Discussions - 31 Comments

Joe, what would you say are the top three specific concerns in the hearts of these voters ... the ones making about $70K a year and have some chance of voting Republican?

I sense those voters are not likely to swing to the Republican column based on things like "strict constructionist judges," "overturning Roe," and "limited government."

Thoughts to seed the discussion?

I think talk about the affordability of health care is important, as is talk about "the culture of life" and overturning Roe. I'd put school choice up there too, along with tuition tax credits. Finally, I think it makes sense to talk about free and fair trade.

For more, go here.

I think a lot of families who make $70,000 a year are going to fret over voting for a candidate who spent $50 million to date (?) and likely $100 million total of his own money to get elected. It's going to seem a little wasteful and a little removed from the people.

The key is to have this discussion in a way that doesn't fall to level of pandering or making bad cracks at corporations. Clint, I know you like Huckabee, but it's poor form for him to go after Romney because he allegedly "looks more like the guy that fires you." To me he looks like a guy who starts up businesses, runs other businesses well, and helps create more jobs. That's a good thing.

Prof. K, I agree with you that a discussion of the sanctity of life, and the need for affordable health care are important. I question whether the term "fair trade" can be rescued from protectionists. But I understand the desire for a level playing field and although I'm generally very much in favor of free trade, I am mystified at times at how we seem to turn a blind eye to other countries' putting tarriffs, or trade barriers to our products or simply ripping off American inventions. On the other hand, at least in the agricultural field, we are guilty of this. The 100s of billions annually in agricultural subsidies arguably hurt poor farmers in South America and Africa more than any number of diseases do by artificially lowering the market price for a variety of goods. It's the same thing that Boeing justifiably complains that Airbus does.

I'm worried that this desire to speak to the "under $70,000" crowd (of which I'm a part of) might too quickly turn into crass class warfare. I don't want the Republican Party looking or sounding anything like John Edwards (which is one of the reasons I've cooled a great deal toward Huckabee).

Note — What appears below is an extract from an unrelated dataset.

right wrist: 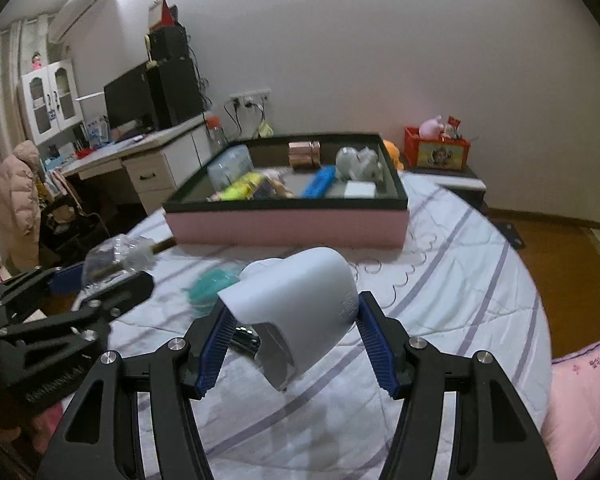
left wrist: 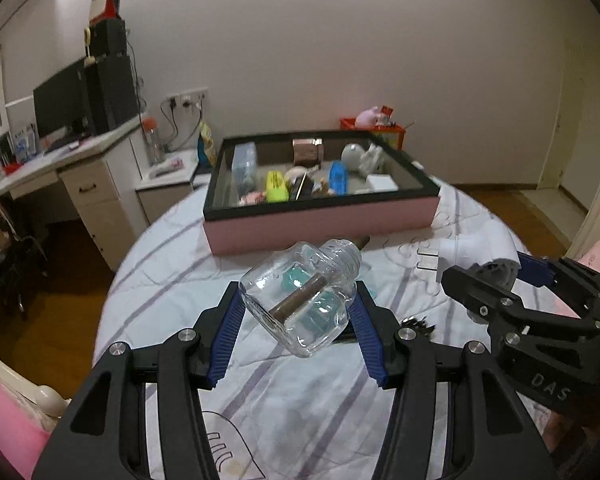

Finally, if you want to appeal to middle class Americans, shut the border down, stop the influx of illegal immigration, attach stiff penalities to companies and agro-businesses that hire illegals and let attrition take most of the illegals already here out of the country (Thompson's best contribution to the campaign). Stop giving incentives for people to come here illegally. This is an issue that drives many middle class Americans absolutely crazy. They are tired of seeing tax dollars go to illegals through emergency room spending, overcrowded public schools and the like. But this should be done, as Romney recently reminded us, in a way that makes it clear that America is founded on immigrants, but also on the rule of law. Legal immigration is a good thing.

JK: " I think talk about the affordability of health care is important, as is talk about "the culture of life" and overturning Roe. I'd put school choice up there too, along with tuition tax credits."

My two cents:


  • Affordability of heath care -- and the number one thing, I suspect, is protection against losing coverage because of job transition, particularly when a pre-existing condition is in play. I suspect most understand there's no such thing as a free lunch, so "free universal health care" is often viewed with suspicion. But the transitional disruption is what frightens people, including me.
  • "Culture of life" -- I'd like to agree, but my sense is when people become apprehensive and insecure that topic recedes into the background. Not for everyone, but for a great deal of people. A man with a wife who's had breast cancer and is facing trying to secure health insurance that'll cover that after being laid off isn't going to pay a lot of attention to an issue that probably doesn't apply to his immediate condition.
  • School choice -- Yes, but the discussion has to be changed. For every vote that wants to move their kid to a better school there's a vote that can't move their kid for some reason and has been made afraid by images of what might become of their district.
  • Tuition tax credits -- Maybe ... I'm not sure of this. Plus, I think there's trouble brewing trying to win votes from those whose kids are already grown and out of college. Is there a way to frame this discussion in a way where that category of voter is no worst than indifferent to the proposal?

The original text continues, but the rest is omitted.